Content starts

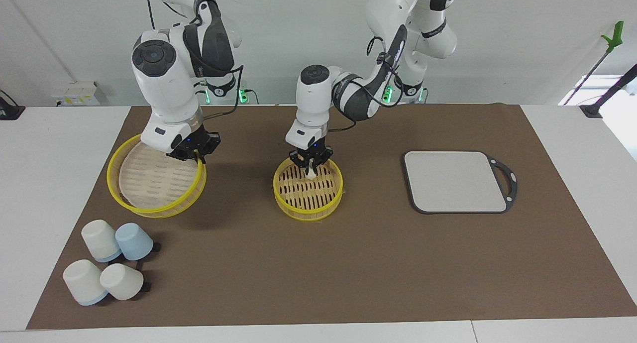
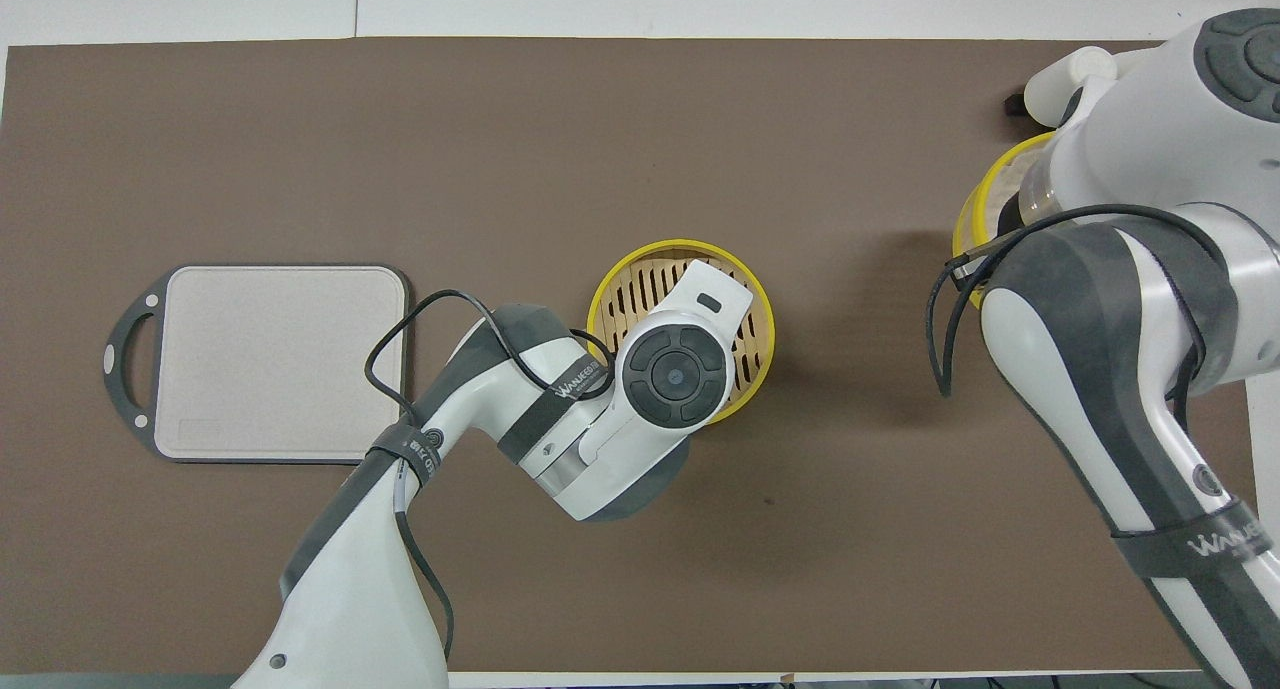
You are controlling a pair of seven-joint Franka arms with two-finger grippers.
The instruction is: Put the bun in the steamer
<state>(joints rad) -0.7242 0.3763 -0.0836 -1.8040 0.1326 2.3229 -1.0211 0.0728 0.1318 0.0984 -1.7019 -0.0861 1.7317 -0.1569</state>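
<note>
Your left gripper (image 1: pixel 311 165) pinches the bun (image 1: pixel 311 172) low over the steamer (image 1: pixel 308 189) for release; right gripper (image 1: pixel 191 151) grips the lid (image 1: pixel 157 176) aside.

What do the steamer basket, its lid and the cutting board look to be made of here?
The steamer looks like bamboo: beige slats with dark gaps, its yellow rim perhaps painted or plastic. The lid, tilted in the right gripper, shows pale woven strips inside a yellow hoop. The cutting board seems matte grey plastic or composite with a darker rubbery-looking edge.
</note>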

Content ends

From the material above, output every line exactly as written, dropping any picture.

Result:
You are controlling a pair of seven-joint Franka arms with two-finger grippers.
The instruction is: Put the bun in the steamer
<state>(joints rad) -0.7242 0.3763 -0.0836 -1.8040 0.1326 2.3229 -1.0211 0.0728 0.1318 0.0984 -1.7019 -0.0861 1.7317 -0.1569</state>
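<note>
Your left gripper (image 1: pixel 311 165) pinches the bun (image 1: pixel 311 172) low over the steamer (image 1: pixel 308 189) for release; right gripper (image 1: pixel 191 151) grips the lid (image 1: pixel 157 176) aside.

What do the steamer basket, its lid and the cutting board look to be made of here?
The steamer looks like bamboo: beige slats with dark gaps, its yellow rim perhaps painted or plastic. The lid, tilted in the right gripper, shows pale woven strips inside a yellow hoop. The cutting board seems matte grey plastic or composite with a darker rubbery-looking edge.
</note>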

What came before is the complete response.